New England fishermen knew Shelburne as "Port Roseway" and frequently used the outer harbour for seasonal shelter and repairs. Pirate Ned Low raided the New England fishing fleet at Shelburne Harbour in 1723, capturing 13 ships and taking Philip Ashton captive. After the forced expulsion of the Acadians in 1755, there were no European settlers for several decades. Alexander McNutt attempted to start a settlement in 1765 but was not successful.

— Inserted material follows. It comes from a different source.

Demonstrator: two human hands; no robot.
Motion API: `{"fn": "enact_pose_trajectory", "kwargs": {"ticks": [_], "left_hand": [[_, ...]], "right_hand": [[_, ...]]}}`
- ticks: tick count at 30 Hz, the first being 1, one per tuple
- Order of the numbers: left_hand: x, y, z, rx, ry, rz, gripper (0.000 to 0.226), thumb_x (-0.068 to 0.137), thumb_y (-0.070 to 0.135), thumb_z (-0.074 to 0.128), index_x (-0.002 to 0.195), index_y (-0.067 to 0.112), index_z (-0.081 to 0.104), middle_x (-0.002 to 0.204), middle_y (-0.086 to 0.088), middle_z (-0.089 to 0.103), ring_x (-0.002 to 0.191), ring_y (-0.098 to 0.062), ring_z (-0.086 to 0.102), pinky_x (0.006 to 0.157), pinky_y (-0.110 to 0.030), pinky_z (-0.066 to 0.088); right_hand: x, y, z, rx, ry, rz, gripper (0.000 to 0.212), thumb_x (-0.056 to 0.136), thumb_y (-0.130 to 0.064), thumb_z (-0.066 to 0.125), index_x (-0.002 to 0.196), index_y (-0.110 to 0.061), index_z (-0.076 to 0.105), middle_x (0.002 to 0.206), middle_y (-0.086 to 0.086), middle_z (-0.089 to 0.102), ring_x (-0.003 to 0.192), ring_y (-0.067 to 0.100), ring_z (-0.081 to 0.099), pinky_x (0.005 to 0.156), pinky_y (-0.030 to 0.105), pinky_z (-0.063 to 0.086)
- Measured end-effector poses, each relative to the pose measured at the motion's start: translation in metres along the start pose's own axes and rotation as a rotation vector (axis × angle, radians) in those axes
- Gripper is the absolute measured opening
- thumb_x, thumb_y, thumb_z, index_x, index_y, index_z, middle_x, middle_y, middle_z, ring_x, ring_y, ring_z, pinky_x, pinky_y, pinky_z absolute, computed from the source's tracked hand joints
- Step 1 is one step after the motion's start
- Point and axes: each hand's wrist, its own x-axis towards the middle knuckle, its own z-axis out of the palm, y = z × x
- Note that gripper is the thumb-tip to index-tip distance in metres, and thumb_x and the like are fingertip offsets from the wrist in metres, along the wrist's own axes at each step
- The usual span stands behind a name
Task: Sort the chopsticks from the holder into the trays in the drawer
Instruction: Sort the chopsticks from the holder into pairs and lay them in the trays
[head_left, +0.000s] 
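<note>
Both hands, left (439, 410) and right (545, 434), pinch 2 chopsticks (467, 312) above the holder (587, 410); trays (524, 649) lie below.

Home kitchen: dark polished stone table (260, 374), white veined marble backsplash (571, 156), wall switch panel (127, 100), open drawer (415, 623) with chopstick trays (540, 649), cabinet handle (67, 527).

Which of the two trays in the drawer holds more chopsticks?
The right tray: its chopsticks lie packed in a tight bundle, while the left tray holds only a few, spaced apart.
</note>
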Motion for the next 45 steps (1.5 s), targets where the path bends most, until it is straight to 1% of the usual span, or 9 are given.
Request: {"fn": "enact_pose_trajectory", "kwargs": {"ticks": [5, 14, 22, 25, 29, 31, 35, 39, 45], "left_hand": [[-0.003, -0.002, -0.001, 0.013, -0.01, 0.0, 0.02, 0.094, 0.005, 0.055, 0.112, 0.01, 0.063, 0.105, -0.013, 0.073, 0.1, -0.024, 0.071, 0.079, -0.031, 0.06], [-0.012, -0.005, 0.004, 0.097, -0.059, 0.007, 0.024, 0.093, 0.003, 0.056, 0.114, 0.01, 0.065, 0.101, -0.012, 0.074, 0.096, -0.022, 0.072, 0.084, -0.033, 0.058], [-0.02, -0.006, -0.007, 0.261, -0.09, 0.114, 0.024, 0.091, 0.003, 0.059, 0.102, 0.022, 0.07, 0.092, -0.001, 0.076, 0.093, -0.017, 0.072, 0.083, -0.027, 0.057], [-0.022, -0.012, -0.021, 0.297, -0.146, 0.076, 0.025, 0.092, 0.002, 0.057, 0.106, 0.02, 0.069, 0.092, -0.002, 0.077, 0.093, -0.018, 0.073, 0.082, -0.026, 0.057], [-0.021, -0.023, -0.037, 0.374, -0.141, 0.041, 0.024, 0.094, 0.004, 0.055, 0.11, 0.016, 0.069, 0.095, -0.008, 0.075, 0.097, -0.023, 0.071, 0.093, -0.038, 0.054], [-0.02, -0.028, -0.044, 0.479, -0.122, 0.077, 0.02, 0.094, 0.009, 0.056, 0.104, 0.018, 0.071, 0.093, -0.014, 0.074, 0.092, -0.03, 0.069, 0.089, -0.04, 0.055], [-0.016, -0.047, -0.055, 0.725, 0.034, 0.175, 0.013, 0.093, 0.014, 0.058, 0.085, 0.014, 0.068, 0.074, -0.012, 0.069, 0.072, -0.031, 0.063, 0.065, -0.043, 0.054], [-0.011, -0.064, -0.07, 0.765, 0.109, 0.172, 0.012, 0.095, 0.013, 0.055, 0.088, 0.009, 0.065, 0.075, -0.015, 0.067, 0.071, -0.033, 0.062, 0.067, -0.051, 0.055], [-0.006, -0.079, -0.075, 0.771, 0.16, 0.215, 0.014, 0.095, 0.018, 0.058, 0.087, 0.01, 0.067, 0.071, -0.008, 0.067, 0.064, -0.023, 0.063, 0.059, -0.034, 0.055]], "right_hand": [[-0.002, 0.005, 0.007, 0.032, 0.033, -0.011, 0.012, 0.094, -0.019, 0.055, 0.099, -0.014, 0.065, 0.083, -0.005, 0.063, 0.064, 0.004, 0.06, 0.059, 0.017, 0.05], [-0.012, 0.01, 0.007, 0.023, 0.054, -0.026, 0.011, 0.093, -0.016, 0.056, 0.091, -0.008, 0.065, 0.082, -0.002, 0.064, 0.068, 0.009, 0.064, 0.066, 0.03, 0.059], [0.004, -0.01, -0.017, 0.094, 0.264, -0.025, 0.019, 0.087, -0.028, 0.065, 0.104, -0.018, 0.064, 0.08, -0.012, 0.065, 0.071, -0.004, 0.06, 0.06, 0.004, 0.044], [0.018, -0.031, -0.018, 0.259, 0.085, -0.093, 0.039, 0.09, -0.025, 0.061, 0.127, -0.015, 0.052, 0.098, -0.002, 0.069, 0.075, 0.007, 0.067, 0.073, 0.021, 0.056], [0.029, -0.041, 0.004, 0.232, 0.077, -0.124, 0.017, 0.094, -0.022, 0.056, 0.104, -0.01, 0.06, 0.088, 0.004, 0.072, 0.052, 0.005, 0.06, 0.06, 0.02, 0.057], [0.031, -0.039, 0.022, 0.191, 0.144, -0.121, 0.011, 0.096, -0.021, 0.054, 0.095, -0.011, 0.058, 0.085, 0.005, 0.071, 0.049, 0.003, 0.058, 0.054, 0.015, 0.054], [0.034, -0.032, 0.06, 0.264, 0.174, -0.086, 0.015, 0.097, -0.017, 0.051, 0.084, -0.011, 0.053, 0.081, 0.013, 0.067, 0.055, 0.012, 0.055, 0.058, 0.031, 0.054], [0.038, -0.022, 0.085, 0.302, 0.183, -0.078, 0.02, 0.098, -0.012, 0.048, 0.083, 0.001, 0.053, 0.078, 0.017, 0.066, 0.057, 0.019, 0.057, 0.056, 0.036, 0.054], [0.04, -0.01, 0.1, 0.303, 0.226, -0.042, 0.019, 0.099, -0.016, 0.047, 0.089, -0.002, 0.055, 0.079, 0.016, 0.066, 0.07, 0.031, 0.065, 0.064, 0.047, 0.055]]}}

=== American Revolution ===
In the spring of 1783, more than 5,000 settlers arrived on the shores of Shelburne Harbour from New York and the Middle Colonies of the Thirteen Colonies. These settlers were Loyalists (referred to later in Canada as United Empire Loyalists), Anglo-American colonists who had opposed the Revolution and remained loyal to Britain. The Crown offered them free land, tools, and provisions as compensation to lure them to settle in this relatively undeveloped area. Four hundred families associated to form a town at Port Roseway, which Governor John Parr renamed Shelburne later that year, after Lord Shelburne, the British prime minister. This group was led by the Port Roseway Associates, who had formed while still in New York and petitioned Governor Parr for the land.

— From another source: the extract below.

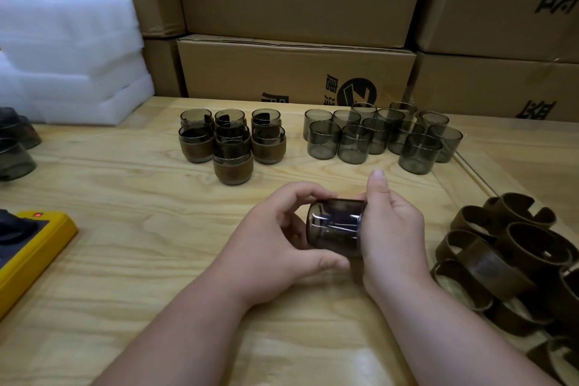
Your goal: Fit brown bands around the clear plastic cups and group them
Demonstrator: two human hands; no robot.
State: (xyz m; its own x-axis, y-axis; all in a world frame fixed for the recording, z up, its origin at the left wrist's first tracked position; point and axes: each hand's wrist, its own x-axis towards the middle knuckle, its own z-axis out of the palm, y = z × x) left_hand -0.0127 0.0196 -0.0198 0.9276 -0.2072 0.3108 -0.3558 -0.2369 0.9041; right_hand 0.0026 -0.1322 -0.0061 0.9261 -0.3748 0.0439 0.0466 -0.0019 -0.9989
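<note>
A smoky clear cup (335, 227) lies on its side above the wooden table, held between both hands. My left hand (279, 238) curls round its base end, thumb underneath. My right hand (391, 229) grips the rim end, with the index finger pointing up. I cannot tell whether a band sits under the right palm. Several banded cups (233, 163) stand grouped at the centre back. Several bare cups (354, 142) cluster to their right. A heap of brown bands (513, 260) lies at the right edge.
White foam sheets (69, 56) are stacked at the back left, with cardboard boxes (294, 69) along the back. A yellow device (28, 257) sits at the left edge. More dark cups (15, 150) stand at the far left.
</note>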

The Black Loyalists, a large group of enslaved African Americans who escaped their masters to British lines and were promised freedom, were evacuated and transported by British forces to Shelburne Harbour at the same time. They founded Birchtown to the west of Shelburne. It became North America's largest free black settlement. But the Black Loyalists had to endure long waits before receiving land, were granted less than the whites, and faced discrimination from other colonists, including some who had even taken enslaved people with them to Canada. In July 1784 some of the white Loyalists conducted the Shelburne Riots against the African Americans.

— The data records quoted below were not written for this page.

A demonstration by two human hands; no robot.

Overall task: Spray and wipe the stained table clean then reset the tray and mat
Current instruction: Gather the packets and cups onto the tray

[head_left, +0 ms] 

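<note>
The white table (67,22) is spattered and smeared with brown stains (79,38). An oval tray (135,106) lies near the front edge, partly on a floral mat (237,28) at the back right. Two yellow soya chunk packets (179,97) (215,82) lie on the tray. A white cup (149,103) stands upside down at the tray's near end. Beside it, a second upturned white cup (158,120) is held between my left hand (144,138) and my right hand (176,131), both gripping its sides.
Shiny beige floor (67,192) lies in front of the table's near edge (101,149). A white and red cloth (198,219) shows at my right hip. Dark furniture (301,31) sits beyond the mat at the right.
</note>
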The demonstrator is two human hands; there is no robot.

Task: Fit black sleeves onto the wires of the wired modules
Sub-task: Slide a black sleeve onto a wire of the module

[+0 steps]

In the fall of 1783, a second wave of settlers arrived in Shelburne. The community was settled by Loyalists soldiers of the Duke of Cumberland's Regiment. By 1784, the population of this new community is estimated to have been 17,000, making it the fourth-largest city in North America. But, initial hopes were short-lived; the settlement suffered from a lack of viable agricultural land, poor inland transportation links, and too few pioneers who knew how to develop frontier property. These problems curtailed its economic growth. The population fell sharply by the 1790s, leaving many abandoned buildings. However, the remaining residents gradually developed the harbour potential as a fishing and shipbuilding centre.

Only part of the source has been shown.